今日は、平成28年度 第30問について解説します。
建物の維持管理に関する次の記述のうち、最も不適切なものはどれか。
① 特殊建築物等の所有者又は管理者は、定期に、一級建築士等に調査をさせなければならない。
② 予防保全は、事故や不具合が生じる前に、あらかじめ適切な処置を施す保全である。
③ 事後保全は、事故や不具合が生じてから、修繕等を行う保全である。
④ 予防保全においても、事後保全においても、法定耐用年数どおりに機器を交換することが重要である。
解説
建物の維持保全に関する問題です。
それではさっそく選択肢を確認しましょう。
選択肢 ①
特殊建築物等の所有者又は管理者は、定期に、一級建築士等に調査をさせなければならない。
〇適切です。
建築基準法第12条では、政令および特定行政庁が指定する、建築設備、防火設備、等の所有者・管理者は、定期的に敷地、構造、建築設備の維持管理状況を有資格者に調査・検査させて、その結果をに報告することが義務付けられています。

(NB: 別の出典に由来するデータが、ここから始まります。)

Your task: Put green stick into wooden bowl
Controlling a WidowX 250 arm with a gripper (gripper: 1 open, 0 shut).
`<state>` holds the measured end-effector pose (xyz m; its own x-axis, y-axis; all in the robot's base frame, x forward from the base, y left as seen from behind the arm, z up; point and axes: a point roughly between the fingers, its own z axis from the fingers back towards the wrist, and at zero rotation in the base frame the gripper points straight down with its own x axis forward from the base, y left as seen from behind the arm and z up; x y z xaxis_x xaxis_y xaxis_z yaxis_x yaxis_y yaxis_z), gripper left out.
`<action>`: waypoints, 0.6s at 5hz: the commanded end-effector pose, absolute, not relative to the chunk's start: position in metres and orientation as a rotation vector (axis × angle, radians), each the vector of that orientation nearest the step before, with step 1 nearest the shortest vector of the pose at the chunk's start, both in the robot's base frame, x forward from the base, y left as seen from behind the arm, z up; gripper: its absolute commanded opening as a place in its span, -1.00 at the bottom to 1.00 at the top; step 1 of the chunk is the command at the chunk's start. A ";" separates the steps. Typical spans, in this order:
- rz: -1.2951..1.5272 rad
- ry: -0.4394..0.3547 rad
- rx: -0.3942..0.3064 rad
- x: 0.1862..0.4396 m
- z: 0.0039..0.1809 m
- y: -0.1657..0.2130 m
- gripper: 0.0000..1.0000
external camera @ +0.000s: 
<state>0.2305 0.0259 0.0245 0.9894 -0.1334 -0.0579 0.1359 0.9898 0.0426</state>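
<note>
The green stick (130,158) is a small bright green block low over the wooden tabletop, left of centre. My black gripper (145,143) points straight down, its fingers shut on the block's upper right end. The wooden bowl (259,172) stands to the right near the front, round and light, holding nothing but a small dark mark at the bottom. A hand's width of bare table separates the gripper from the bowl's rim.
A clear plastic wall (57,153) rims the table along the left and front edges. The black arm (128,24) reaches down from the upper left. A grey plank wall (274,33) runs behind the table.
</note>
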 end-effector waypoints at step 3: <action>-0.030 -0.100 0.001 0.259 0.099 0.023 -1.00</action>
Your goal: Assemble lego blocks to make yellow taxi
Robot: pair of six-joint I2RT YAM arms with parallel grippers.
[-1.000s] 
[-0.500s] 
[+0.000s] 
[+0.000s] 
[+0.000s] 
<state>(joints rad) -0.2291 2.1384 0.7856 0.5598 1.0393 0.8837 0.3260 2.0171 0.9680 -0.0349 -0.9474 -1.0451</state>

なお、この有資格者には、一級建築士、二級建築士、その他の調査員・検査員が含まれます。
選択肢の説明通りですので、この選択肢は適切です。
選択肢 ②
予防保全は、事故や不具合が生じる前に、あらかじめ適切な処置を施す保全である。
〇適切です。
予防保全とは、点検や保守によって前兆をとらえ、建物や設備が故障する前に適切な処置を行うものです。
選択肢の説明通りですので、この選択肢は適切です。
選択肢 ③
事後保全は、事故や不具合が生じてから、修繕等を行う保全である。
〇適切です。
選択肢の説明の通り、事後保全は、事故や不具合が生じてから、修繕等を行う保全ですので、この選択肢は適切です。
選択肢 ④
予防保全においても、事後保全においても、法定耐用年数どおりに機器を交換することが重要である。
×不適切です。
法定耐用年数とは、法令で定められた資産価値が消滅するまでの期間のことであり、実際の設備や建物の寿命とは一致しない場合があります。
予防保全では、法定耐用年数にとらわれず、劣化状況や収支を考慮しながら、予防的に交換・保守・修繕することが求められます。
なお事後保全は事故や不具合が発生してから修繕を行いますので、法定耐用年数どおりではなく、設備の状態で判断するものと考えられます。
つまり、予防保全においては、法定耐用年数にとらわれず、劣化状況や収支を考慮しながら、予防的に交換・保守・修繕することが重要です。よってこの選択肢は不適切です。
以上から、正解は選択肢④となります。